● **Description of the task**:
Report each line of the data that has "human" somewhere in it.

(Data entries)
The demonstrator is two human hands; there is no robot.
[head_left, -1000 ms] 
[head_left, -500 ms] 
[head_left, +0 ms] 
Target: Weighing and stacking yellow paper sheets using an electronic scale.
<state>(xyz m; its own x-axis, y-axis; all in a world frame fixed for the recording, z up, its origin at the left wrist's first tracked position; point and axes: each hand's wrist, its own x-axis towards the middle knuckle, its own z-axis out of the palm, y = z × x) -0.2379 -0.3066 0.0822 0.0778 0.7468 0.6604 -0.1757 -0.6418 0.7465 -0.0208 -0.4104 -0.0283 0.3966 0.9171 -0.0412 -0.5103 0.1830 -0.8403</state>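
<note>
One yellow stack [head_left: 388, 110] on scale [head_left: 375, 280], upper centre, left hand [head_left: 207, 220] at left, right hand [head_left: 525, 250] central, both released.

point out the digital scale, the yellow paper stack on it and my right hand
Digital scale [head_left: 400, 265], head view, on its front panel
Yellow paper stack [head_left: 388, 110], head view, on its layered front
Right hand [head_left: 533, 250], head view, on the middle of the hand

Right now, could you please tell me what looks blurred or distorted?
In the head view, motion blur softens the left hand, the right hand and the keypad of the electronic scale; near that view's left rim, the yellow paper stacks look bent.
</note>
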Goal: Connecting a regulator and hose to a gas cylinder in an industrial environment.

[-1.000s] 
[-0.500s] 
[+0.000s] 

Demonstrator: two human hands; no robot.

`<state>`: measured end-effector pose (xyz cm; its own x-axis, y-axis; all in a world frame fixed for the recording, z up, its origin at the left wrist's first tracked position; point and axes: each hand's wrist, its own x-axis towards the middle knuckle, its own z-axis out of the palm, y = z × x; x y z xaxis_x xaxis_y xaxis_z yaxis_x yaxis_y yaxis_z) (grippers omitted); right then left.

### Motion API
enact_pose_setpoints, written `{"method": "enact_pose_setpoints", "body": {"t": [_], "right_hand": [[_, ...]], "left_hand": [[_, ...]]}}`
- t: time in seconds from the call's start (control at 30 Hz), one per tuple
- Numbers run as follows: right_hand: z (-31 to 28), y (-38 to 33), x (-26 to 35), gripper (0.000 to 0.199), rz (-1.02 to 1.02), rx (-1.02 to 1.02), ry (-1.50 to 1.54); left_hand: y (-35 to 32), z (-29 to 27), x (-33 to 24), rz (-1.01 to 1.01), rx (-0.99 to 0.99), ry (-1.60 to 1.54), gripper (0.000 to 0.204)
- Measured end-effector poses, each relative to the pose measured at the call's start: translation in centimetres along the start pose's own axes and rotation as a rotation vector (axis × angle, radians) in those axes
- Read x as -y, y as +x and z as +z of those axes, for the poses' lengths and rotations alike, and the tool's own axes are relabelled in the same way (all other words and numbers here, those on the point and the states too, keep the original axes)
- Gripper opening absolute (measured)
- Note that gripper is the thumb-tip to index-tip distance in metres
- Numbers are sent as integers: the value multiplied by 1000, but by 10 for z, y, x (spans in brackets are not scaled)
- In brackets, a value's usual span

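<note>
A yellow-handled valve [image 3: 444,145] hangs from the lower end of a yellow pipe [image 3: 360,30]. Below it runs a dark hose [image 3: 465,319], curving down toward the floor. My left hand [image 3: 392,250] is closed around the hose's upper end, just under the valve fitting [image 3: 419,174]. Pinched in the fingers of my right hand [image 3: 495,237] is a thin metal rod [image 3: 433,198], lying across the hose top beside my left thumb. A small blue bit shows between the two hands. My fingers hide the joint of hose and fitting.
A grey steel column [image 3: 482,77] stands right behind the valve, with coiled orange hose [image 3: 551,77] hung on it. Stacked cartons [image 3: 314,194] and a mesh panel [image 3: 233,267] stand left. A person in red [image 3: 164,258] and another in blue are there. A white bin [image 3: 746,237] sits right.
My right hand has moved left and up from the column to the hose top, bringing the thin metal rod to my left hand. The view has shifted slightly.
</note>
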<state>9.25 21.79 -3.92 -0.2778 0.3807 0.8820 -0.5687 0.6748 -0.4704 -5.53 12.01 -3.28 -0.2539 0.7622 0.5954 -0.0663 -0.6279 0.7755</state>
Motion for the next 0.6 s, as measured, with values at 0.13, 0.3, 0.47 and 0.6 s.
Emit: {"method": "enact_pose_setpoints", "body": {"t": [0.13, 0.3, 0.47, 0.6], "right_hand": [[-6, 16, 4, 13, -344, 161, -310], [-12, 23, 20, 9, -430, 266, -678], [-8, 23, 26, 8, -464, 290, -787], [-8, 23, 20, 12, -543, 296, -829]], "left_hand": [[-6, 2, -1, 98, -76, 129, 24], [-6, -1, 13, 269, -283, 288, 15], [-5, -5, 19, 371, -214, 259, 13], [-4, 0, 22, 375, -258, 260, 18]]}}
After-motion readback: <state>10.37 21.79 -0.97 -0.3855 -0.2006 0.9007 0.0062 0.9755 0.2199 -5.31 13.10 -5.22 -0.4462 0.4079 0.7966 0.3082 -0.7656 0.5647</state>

● **Written solution**:
The demonstrator is two human hands; there is no robot.
Demonstrator: two human hands; no robot.

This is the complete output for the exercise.